Bitcoin Oversold Signal Sparks Relief-Rally Bet Toward $70K

Bitcoin oversold is flashing its most extreme daily RSI since the March 2020 COVID crash. As of Jun 6, 2026, BTC’s daily RSI is near 15.5 (well below the 30 oversold line), after roughly a 30% drop over the past month. The article links the selloff to a mix of geopolitical risk, higher oil prices, weaker expectations for a 2026 Fed rate cut, and “panic” tied to Strategy’s latest Bitcoin selling. Traders typically watch RSI “seller exhaustion” zones for a relief bounce. Why $70K matters: historically, similar BTC oversold RSI readings in 2020 and again in Feb 2026 were followed by sharp rebounds—about +50% in 2020 and about +30% in Feb 2026 (after price held above a key $60,000 support area). Current setup: BTC is defending the $60,000 level despite high-volume selling. Holding above it raises the odds of a rebound toward the 20-day EMA around ~$70,650. Invalidation level: a decisive break below $60,000 would weaken the rebound thesis and could open the door to a deeper slide into the mid-$50,000s—where another oversold bounce may form.
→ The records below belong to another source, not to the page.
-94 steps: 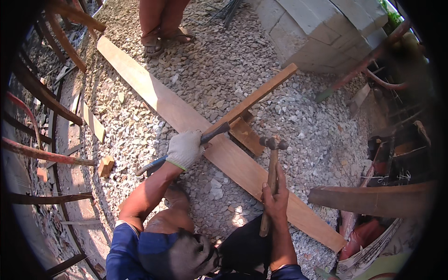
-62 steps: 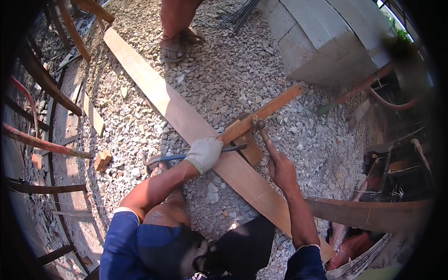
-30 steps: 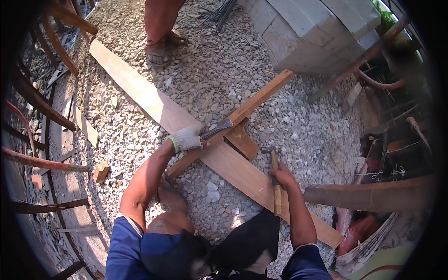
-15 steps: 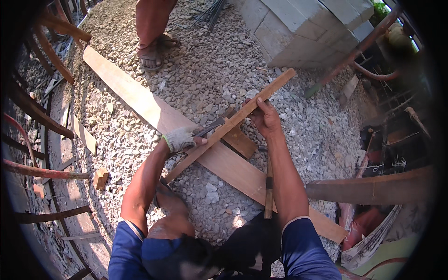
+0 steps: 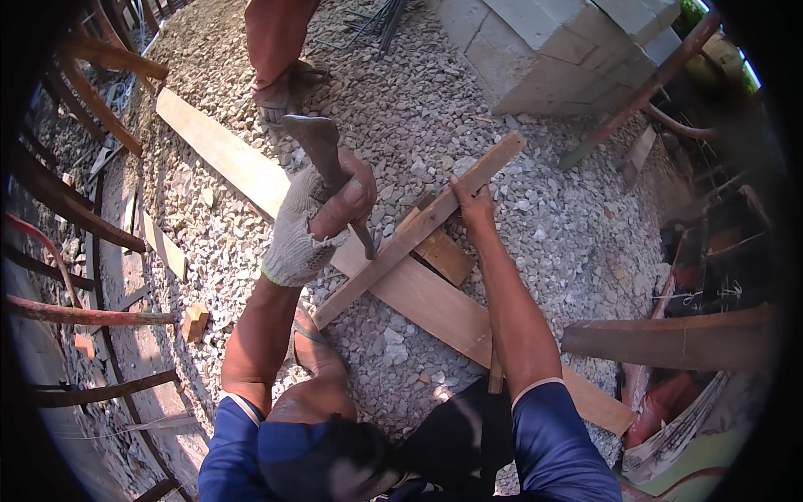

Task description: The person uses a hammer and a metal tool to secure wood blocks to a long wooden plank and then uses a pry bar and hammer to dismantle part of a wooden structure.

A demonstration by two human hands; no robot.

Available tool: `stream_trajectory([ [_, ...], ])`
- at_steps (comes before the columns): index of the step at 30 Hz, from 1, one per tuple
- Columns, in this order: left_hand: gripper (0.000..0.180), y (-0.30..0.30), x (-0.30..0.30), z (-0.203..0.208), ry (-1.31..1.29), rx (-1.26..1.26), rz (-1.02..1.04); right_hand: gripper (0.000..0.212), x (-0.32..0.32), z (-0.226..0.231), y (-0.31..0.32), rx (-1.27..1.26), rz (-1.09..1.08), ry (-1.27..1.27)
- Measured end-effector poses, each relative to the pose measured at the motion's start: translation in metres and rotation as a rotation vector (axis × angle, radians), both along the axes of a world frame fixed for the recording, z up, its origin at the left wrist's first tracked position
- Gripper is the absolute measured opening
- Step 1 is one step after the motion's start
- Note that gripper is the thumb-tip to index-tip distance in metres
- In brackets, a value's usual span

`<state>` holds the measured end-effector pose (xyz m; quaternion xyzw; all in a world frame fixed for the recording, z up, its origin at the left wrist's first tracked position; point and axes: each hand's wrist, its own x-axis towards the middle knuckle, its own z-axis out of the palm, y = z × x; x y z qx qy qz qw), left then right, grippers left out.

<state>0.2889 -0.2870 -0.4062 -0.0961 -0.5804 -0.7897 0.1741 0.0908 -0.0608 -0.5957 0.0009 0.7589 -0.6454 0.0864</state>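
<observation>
My gloved left hand (image 5: 311,222) is raised and closed around a dark tool (image 5: 322,151). This tool has a broad, flared upper end and a narrow lower end that points down at the wooden strip. My bare right hand (image 5: 475,205) grips the strip (image 5: 418,230) near its far end, thumb on top. The strip slants across a long, wide board (image 5: 435,309) and a short brown wood block (image 5: 445,255). Its near end lies beside my sandalled foot (image 5: 309,322). Under my right forearm, a wooden handle (image 5: 496,376) is mostly hidden.
Gravel (image 5: 401,109) covers the ground. Another person's leg (image 5: 280,42) stands at the far side. Concrete blocks (image 5: 552,75) are stacked at far right. Curved rods and timbers (image 5: 92,314) line the left, near a small wood offcut (image 5: 195,322). A thick beam (image 5: 669,339) juts in from the right.
My left hand has lifted off the strip, bringing the dark tool upright. My right hand still holds the strip, its grip slightly shifted. The view has moved a little.
</observation>
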Motion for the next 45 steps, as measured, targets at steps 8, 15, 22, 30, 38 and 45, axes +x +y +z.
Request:
stream_trajectory([
  [8,0.036,0.034,-0.025,-0.001,0.151,0.028,-0.31,0.066,0.085,0.024,0.076,0.196,-0.055,0.019],
  [15,0.036,0.049,-0.028,0.01,0.027,-0.148,-0.154,0.048,0.225,0.016,0.184,0.747,-0.094,0.255],
  [22,0.036,0.06,-0.031,0.0,0.087,-0.198,-0.066,0.054,0.252,0.02,0.194,0.749,-0.082,-0.1],
  [30,0.036,0.086,-0.029,-0.008,0.294,-0.235,0.011,0.049,0.227,0.014,0.162,-0.413,-0.237,-0.679],
  [38,0.037,0.095,-0.03,-0.032,0.426,-0.21,-0.014,0.055,0.251,0.044,0.128,-0.152,-0.086,-0.353],
  [45,0.03,0.103,-0.043,-0.009,0.341,-0.178,0.075,0.07,0.225,0.095,0.102,0.273,0.191,0.392],
])
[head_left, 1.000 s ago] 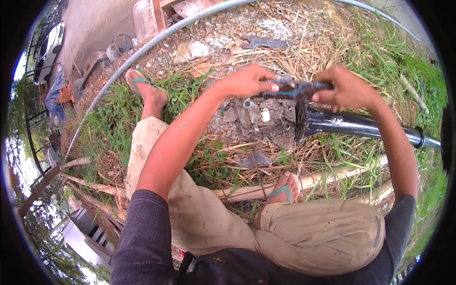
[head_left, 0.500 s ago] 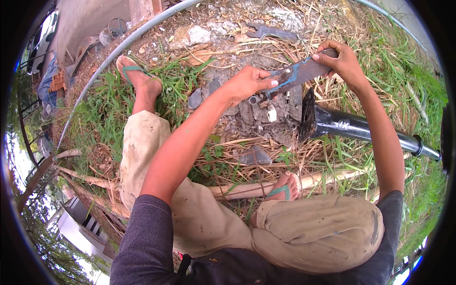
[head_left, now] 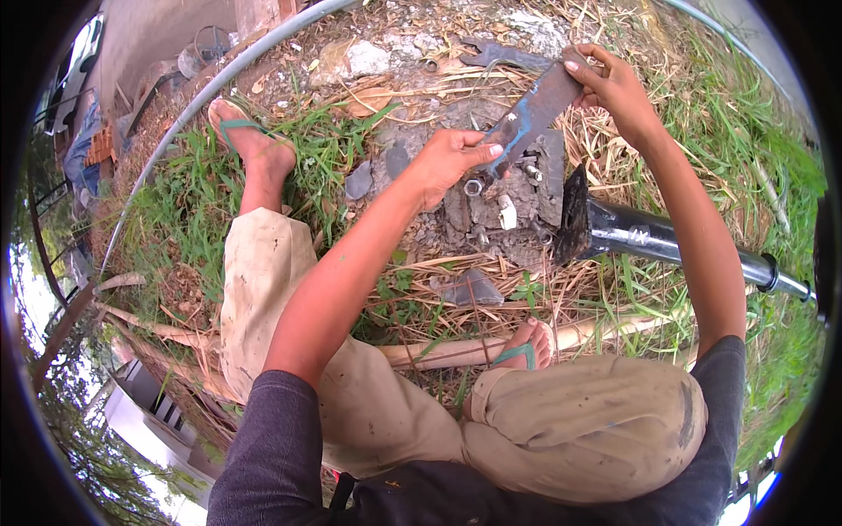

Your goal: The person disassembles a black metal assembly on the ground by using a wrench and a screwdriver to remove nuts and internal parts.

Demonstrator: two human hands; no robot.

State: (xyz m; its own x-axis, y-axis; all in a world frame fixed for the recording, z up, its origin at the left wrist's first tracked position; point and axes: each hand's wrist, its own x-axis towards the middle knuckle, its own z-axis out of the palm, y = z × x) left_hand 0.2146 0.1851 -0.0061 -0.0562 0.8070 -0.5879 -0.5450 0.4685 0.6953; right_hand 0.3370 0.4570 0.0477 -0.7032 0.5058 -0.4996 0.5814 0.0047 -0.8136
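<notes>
A dark flat metal plate (head_left: 545, 98) with streaks of blue paint is held up at a slant between my two hands. My left hand (head_left: 452, 164) pinches its lower left end, thumb on top. At the upper right end, my right hand (head_left: 611, 95) grips the edge between thumb and fingers. Beneath the plate lies a rough, earth-coloured block (head_left: 548, 188), partly covered by it. On the block sit a metal nut (head_left: 474, 187) and a small white piece (head_left: 507, 212). To the right, a glossy black metal post (head_left: 636, 230) lies with its square end flange (head_left: 574, 215) beside the block.
A grey pipe (head_left: 224, 81) curves across the far left. Another dark metal strip (head_left: 504, 57) lies beyond the plate among dry stalks. A wooden pole (head_left: 447, 352) crosses in front of my sandalled foot (head_left: 526, 346). A grey stone shard (head_left: 469, 287) rests on the straw.
The plate has tilted more steeply: my right hand has risen and moved slightly left, lifting its end. My left hand has lowered a little, still pinching the other end.
</notes>
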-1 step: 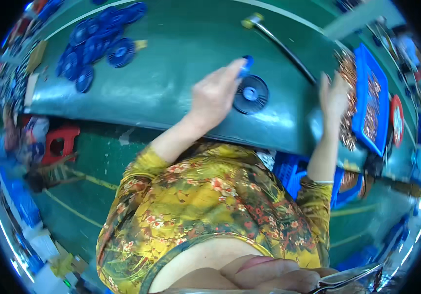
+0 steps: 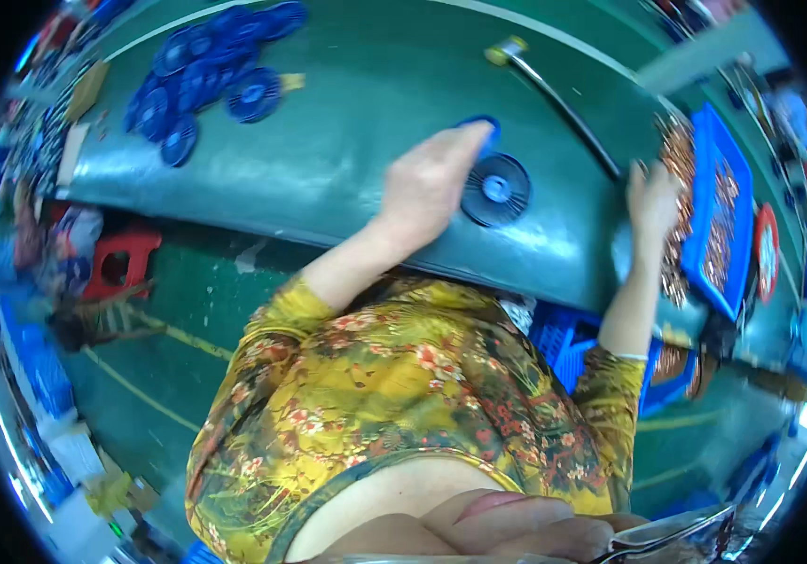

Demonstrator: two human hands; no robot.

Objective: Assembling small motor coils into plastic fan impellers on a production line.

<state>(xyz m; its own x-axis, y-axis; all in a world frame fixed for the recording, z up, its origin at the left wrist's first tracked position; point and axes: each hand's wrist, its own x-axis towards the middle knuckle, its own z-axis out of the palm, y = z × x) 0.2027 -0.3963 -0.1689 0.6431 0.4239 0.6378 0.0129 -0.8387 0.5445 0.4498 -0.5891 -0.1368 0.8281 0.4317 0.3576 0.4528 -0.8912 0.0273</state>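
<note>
My left hand (image 2: 430,188) is closed on a blue ring-shaped part (image 2: 490,134), tipped up above the table; the fingers cover much of it. Just beside it, a black slotted disc with a blue hub (image 2: 496,190) lies flat near the table's front edge. On the right, my right hand (image 2: 653,199) reaches to a heap of small copper-coloured metal pieces (image 2: 678,155). Its fingers are bent together at the heap's left edge, and anything between them is too small to make out. A hammer with a yellowish head (image 2: 507,51) lies with its dark handle end close to this hand.
A blue tray (image 2: 747,211) with more copper-coloured pieces stands right of the heap, and a red-rimmed round thing (image 2: 766,252) is beyond it. Several blue wheels (image 2: 198,80) are piled at the far left. Blue crates (image 2: 554,343) sit below the table edge; a red stool (image 2: 126,256) stands left.
The fingers of my right hand have drawn together at the copper-coloured heap. My left hand still holds the blue part beside the disc. The whole view has shifted slightly.
</note>
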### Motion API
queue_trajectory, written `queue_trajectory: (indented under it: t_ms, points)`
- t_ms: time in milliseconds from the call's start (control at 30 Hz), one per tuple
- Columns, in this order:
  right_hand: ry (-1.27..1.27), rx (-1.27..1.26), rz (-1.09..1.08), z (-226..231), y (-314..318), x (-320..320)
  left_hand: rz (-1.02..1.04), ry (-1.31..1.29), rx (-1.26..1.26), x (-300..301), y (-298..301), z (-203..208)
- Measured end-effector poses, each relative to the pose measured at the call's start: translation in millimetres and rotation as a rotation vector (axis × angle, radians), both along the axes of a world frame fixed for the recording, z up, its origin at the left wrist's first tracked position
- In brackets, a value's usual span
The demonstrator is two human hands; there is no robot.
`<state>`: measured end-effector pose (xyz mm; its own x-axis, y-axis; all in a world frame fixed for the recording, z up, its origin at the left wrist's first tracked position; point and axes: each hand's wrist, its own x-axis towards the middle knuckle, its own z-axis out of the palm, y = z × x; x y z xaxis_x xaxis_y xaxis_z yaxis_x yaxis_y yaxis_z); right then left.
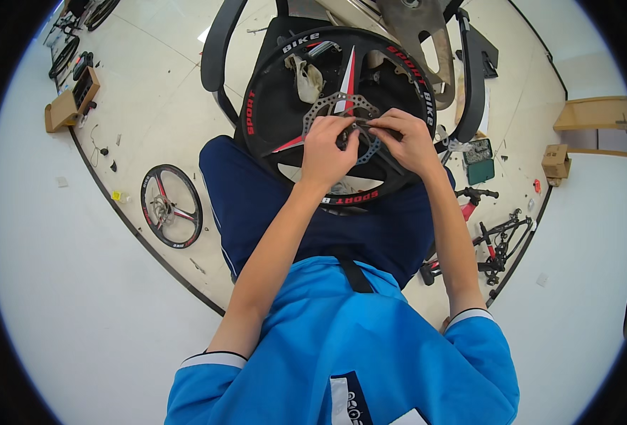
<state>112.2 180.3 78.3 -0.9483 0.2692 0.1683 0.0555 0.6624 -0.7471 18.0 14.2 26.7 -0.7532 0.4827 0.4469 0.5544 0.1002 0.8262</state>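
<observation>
A black bicycle wheel (349, 64) with red and white markings lies flat across my lap and the black chair in front of me. A silver perforated brake disc (322, 105) sits around its hub. My left hand (329, 150) is over the hub, its thumb and fingers bent round a small dark part. From the right, my right hand (407, 140) meets it with fingertips pinched together at the hub. The fingers hide most of what they hold, so I cannot make out its kind. A crumpled pale plastic bag (308, 79) shows through the wheel's upper left opening.
Chair armrests (217, 46) flank the wheel, and a grey metal piece (421, 28) rises beyond it. Another spoked wheel (171, 205) lies on the floor at left. To the right are a green case (480, 171), a bike frame (501, 244) and a cardboard box (556, 161).
</observation>
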Motion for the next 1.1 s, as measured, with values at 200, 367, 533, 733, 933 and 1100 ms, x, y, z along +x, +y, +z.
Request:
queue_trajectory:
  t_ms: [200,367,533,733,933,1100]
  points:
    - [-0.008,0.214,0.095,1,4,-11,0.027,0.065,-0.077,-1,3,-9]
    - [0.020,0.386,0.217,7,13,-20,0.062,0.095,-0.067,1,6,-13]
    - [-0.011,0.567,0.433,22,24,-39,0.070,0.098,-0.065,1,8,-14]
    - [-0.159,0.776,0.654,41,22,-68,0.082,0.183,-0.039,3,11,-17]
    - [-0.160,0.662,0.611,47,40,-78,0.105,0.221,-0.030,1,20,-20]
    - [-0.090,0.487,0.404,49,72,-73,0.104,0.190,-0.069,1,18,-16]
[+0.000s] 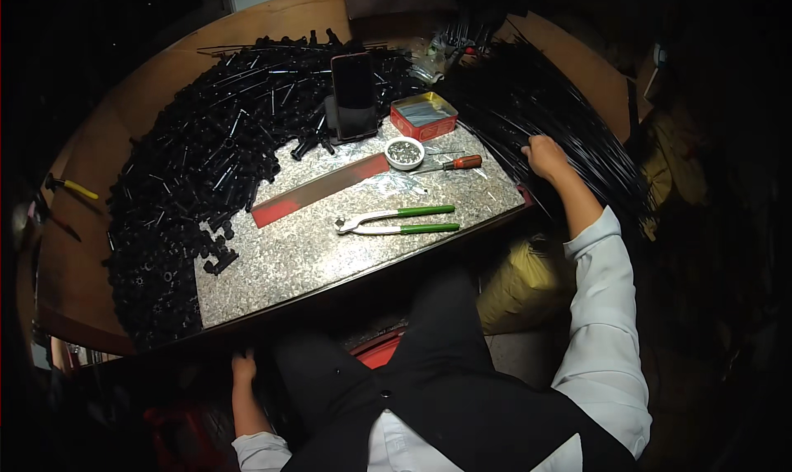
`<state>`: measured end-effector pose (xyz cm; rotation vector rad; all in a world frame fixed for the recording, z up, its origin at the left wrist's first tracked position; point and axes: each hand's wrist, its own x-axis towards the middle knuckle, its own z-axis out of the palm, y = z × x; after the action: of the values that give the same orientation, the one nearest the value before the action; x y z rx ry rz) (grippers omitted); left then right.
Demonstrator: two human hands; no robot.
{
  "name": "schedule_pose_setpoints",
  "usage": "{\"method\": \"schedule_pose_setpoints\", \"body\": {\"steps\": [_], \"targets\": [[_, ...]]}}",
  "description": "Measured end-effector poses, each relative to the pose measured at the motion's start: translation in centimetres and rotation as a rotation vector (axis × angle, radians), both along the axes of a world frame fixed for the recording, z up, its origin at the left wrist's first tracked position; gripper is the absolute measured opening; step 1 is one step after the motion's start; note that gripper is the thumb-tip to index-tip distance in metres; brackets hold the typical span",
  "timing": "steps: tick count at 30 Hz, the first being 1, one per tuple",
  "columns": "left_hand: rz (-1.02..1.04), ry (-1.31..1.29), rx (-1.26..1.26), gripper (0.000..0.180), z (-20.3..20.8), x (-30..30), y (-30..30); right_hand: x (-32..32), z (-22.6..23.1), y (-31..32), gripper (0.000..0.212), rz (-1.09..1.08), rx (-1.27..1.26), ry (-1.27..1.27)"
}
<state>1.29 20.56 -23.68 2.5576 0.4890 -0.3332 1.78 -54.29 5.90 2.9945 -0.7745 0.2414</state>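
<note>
My right hand (545, 156) lies at the edge of a big sheaf of thin black rods (569, 117) on the right of the table, its fingers curled closed. What they pinch, if anything, is too small to make out. My left hand (243, 367) hangs low, below the table's front edge; its fingers are lost in the dark. Green-handled end-cutting pliers (396, 221) rest on the speckled board (289, 261) before me. Behind them sit a small white bowl (404, 153) of tiny metal parts, a red-handled screwdriver (464, 162) and a red tin (424, 115) holding thin grey strips.
A large heap of black tubular parts (190, 158) covers the left and back of the round wooden table (74, 266). A phone (353, 96) stands upright at the back of the board. A long red-and-grey bar (322, 190) crosses the board. Below the table is a yellow sack (528, 286).
</note>
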Motion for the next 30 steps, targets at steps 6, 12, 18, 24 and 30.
{"method": "schedule_pose_setpoints", "body": {"steps": [6,12,18,24,30], "targets": [[-0.187,-0.111,-0.093,0.05,7.0,0.3,-5.1,-0.4,1.0,-2.5,0.021,0.051,-0.109,-0.297],[-0.393,-0.084,-0.138,0.052,14.2,-1.2,-9.8,0.0,3.6,-2.6,0.023,-0.102,0.114,-0.206],[-0.692,-0.121,-0.308,0.054,19.3,-2.7,-13.9,1.2,5.8,-4.4,0.029,0.029,-0.082,-0.314],[-0.827,-0.118,-0.345,0.051,23.5,-3.7,-16.8,2.7,10.7,-2.7,0.029,-0.046,0.291,-0.312],[-0.938,-0.167,-0.343,0.053,25.4,-3.9,-17.8,4.5,12.1,-0.8,0.014,0.027,-0.588,-0.431]]}}
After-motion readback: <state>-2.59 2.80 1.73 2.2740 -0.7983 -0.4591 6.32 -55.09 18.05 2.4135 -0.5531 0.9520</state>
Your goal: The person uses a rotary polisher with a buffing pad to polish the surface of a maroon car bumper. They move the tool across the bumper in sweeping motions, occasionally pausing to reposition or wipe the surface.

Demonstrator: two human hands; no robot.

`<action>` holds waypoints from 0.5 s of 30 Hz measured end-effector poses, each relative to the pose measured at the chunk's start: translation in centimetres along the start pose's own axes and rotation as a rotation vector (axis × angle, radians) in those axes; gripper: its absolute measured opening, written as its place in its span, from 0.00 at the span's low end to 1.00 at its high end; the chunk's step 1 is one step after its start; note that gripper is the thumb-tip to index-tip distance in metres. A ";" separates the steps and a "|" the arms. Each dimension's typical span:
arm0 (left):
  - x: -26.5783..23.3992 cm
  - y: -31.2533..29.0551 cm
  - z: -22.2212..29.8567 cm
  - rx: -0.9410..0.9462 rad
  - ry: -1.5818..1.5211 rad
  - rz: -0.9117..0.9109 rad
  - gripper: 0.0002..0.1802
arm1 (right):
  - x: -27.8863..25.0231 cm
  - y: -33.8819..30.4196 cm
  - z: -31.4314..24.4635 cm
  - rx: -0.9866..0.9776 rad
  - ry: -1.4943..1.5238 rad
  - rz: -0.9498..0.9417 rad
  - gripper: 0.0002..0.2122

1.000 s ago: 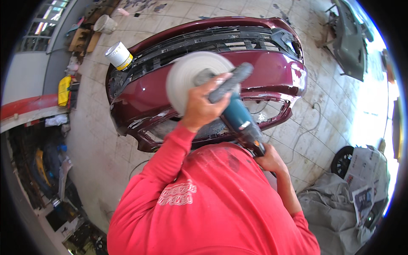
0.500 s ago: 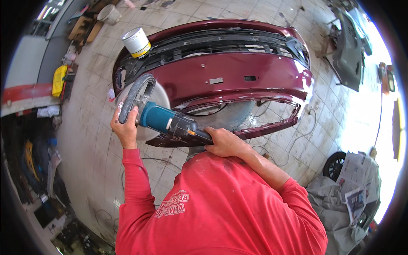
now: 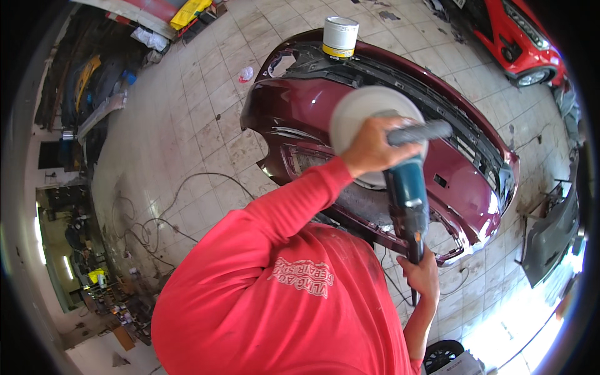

On-chain stress: Analyst Scott Melker cites Checkonchain data showing short-term holders’ realized profit/loss ratio hitting a new all-time low, implying newer buyers are selling at losses (panic behavior). He also flags that about 5.3M BTC held by long-term holders are underwater. Bottom line for traders: this “Bitcoin oversold” condition favors a tactical relief-rally trade as long as $60K holds, but risk increases quickly if support breaks.
Bullish
The news is bullish-bias for traders because “Bitcoin oversold” is at a historically rare level (daily RSI near ~15.5), and BTC is still defending the $60,000 support despite heavy selling. Past episodes with similarly extreme RSI (March 2020 and Feb 2026) were followed by fast relief rallies (+50% and ~+30%, respectively). Short term: the market is likely in a seller-exhaustion phase. If $60K holds, traders may see follow-through toward the 20-day EMA around ~$70.65K, with momentum traders and systematic strategies increasingly willing to buy dips. Risk management: the article’s bearish trigger is clear—if BTC breaks decisively below $60,000, the oversold bounce thesis weakens and price can seek a deeper mean-reversion zone in the mid-$50,000s. Long term: the on-chain “loss realization” stress (short-term holders’ realized P/L ratio at an all-time low, and ~5.3M BTC by long-term holders underwater) suggests distribution/capitulation pressure rather than a healthy dip-buy regime yet. That can delay a sustained uptrend, but it also increases the probability that the worst selling is nearer to completion—so the bounce may occur first, while the broader trend depends on follow-through and macro catalysts (rates/liquidity expectations).